そんな事を考えつつ、ホウデンシコウの時と同様に家の中へと招くカイナ。
シャンリンメイも全く戸惑い無く家へと入った。
「お邪魔しますニャ~カロナ~カロナはどこニャ~!一緒に遊ぶニャ~」
「あ~カロナはですね……」
カロナの現状を説明すると、シャンリンメイは急にシュンっとなって座布団の上で丸まった。
「そうか~カロナはいないのかニャ~、カロナと遊びたかったニャ~あ~もう、つまらないニャ~」
「……そ、それで何かあったの?シャンリンメイさん」
「ニャ~…………強いて言うニャら~ロウから手紙と物、ガクライの奴からは言伝くらいかニャ~それくらいしかもう用事はないニャ~、カロナと遊べないニャら」
シャンリンメイにとって、カロナと遊ぶこと以外はもうついででしかないような言い方。
彼女は大きな胸の間から手紙と首飾りを取り出すと机に置いて、ホウデンシコウの真似をしながらカイナに言う。
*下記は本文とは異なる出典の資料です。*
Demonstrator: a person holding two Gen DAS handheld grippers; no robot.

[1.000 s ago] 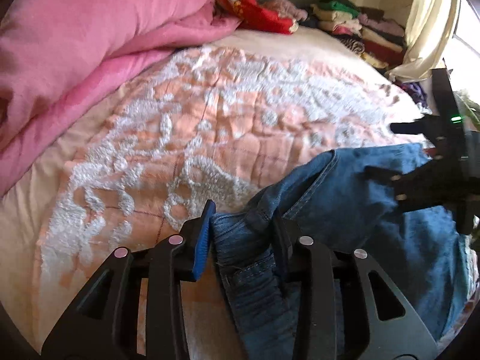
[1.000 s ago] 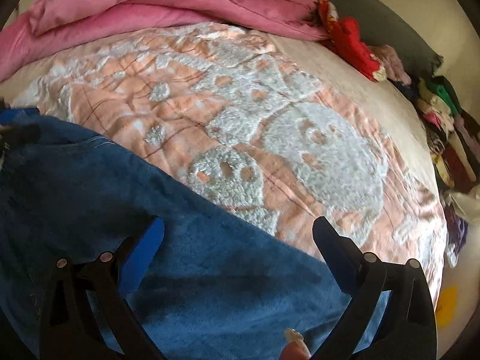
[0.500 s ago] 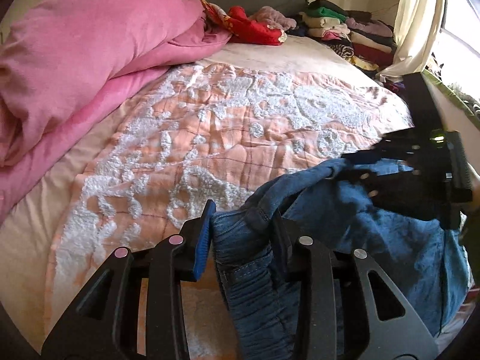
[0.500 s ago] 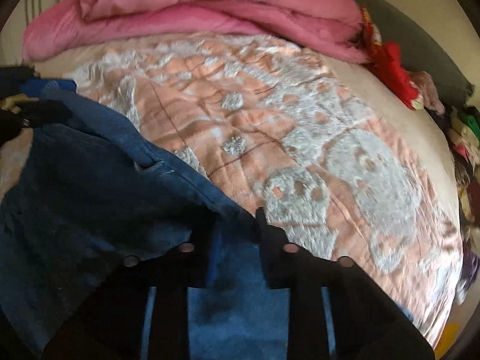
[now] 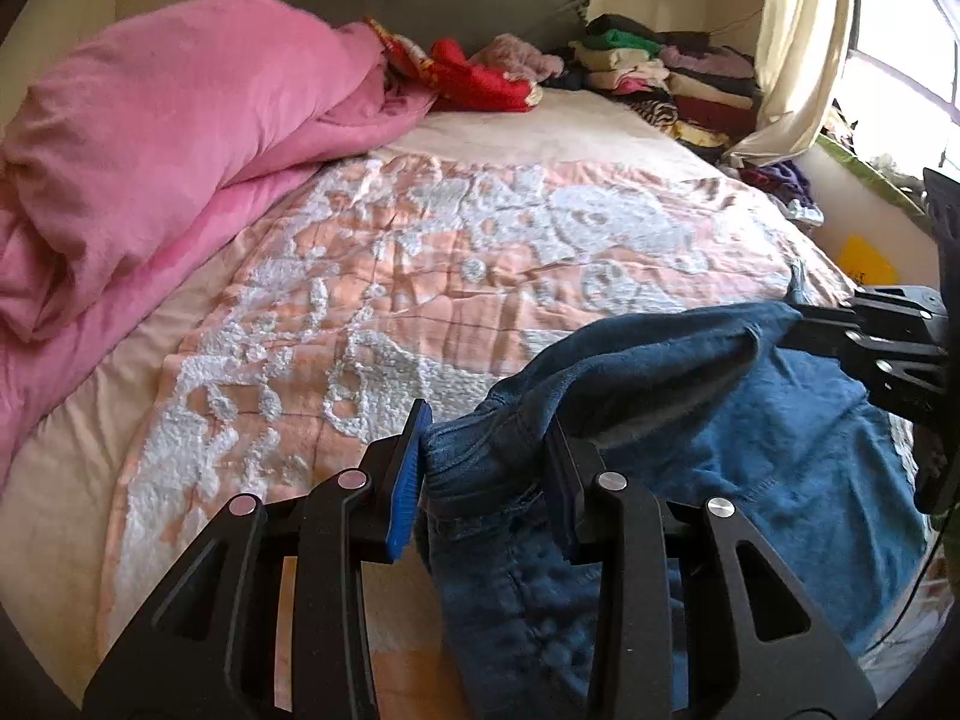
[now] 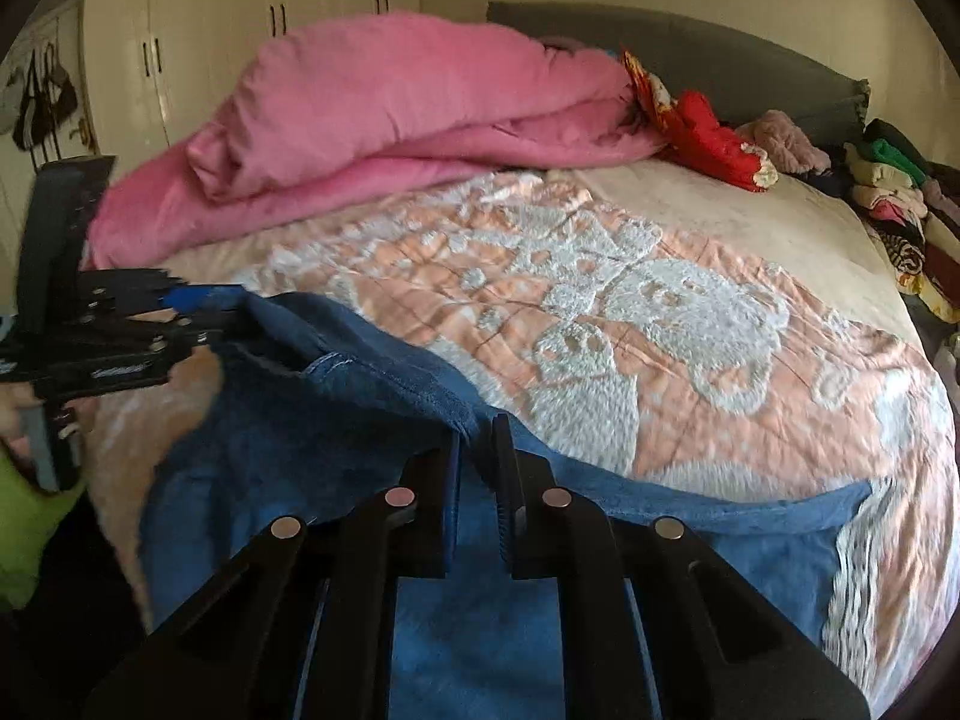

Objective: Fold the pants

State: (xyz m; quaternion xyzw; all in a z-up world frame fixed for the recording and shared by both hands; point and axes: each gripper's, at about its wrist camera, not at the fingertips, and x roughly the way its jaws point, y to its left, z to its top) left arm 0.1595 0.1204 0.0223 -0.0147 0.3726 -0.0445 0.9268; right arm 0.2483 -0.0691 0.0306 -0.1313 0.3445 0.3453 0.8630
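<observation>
Blue denim pants [image 5: 690, 420] hang over the near edge of the bed. My left gripper [image 5: 486, 432] is shut on the bunched waistband and holds it up. My right gripper [image 6: 477, 438] is shut on the pants' upper edge [image 6: 384, 372], lifted off the bed. In the left wrist view the right gripper [image 5: 804, 321] shows at the right, pinching the fabric. In the right wrist view the left gripper [image 6: 198, 312] shows at the left, gripping the cloth's other end. The pants sag between the two grippers.
The bed has a peach and white textured bedspread [image 5: 480, 252]. A pink duvet [image 5: 150, 138] is piled along the left side. A red garment [image 5: 474, 72] and stacked folded clothes [image 5: 660, 72] lie by the grey headboard. A curtain [image 5: 798, 48] hangs at the right.
My right gripper has shut on the pants' edge; a second ago it was open over the cloth. Both grippers have lifted, raising the pants' top edge off the bed.
</observation>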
「吾輩はこれより仙界へと戻る故、しばし帰りが遅くなる、ロウに関しては案ずるな。最近女に飢えて女のケツを嗅ぐ事を覚えたくらいだ!以上ニャ~」
「…………まったく、ホウデンシコウったら、ロウが女の人のお尻なんて嗅ぐわけないのに」
冗談、そう捉えたカイナに、シャンリンメイは呟くように言う。
「ニャーも何度もロウに尻のニオイ嗅がれたニャ~、いや、むしろニャーだけじゃないのかニャ~ロウに尻のニオイを嗅がれたのニャ~」
カイナはシャンリンメイをジッと見て、ロウが?まさかだってこの子女の子だよ?そんなことするわけないじゃない、だって私にもしたことない!と何故かムカムカしてきた。
カイナはご立腹でシャンリンメイにお茶を出すと、彼女は一口目でアニャ!と声を上げた。
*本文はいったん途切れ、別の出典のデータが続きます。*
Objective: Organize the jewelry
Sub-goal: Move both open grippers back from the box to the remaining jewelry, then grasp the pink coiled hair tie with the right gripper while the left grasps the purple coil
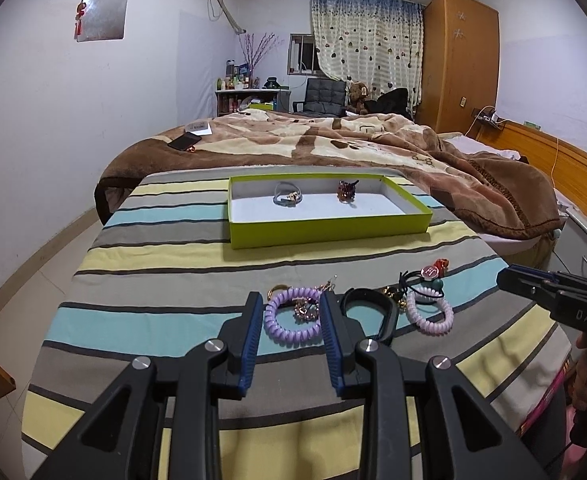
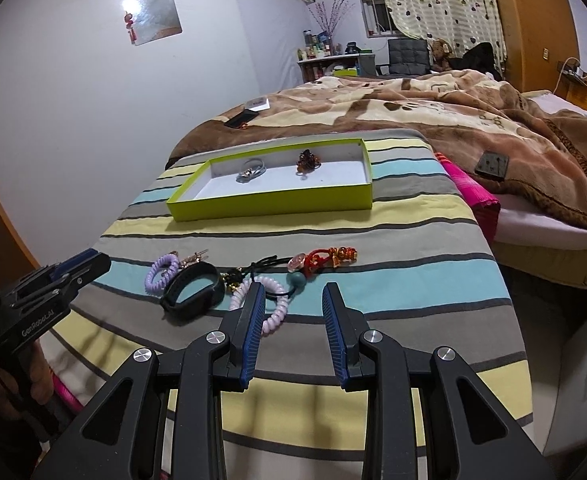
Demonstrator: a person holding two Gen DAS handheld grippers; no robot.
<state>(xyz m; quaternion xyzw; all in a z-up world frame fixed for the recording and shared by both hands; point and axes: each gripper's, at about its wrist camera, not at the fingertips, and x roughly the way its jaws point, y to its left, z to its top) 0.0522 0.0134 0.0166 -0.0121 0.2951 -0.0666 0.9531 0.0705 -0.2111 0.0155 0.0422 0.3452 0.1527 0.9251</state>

「アニャ!熱いニャ!ニャーは猫なのニャ!熱いお茶は厳禁だニャ!」
「……ごめんなさい、でも熱いって分かりますよね、触れた瞬間に」
「ニャ?いやいや触れないニャ、こうやって飲むのニャ」
カイナはお茶を出して直ぐに、お茶請けを出そうとしていたため見ていなかったが、確かに彼女は置かれたお茶を顔を近付けて舌を出して舐めていた。
あらやだカワイイ、そう思うカイナはお茶請けに焼き菓子に砂糖をまぶした甘いハツヤキという食べ物を差し出した。
「クンクンクン!コレは絶対美味いやつニャ!」
サクサクと食べるシャンリンメイは、先ほどの火傷など気にしない様子で堪能している。
あ!そうか、ホウデンシコウと同じ仙人だから舌の火傷ももう治ったってことね。
そう思ったカイナは、ロウの手紙を広げて読み始めた。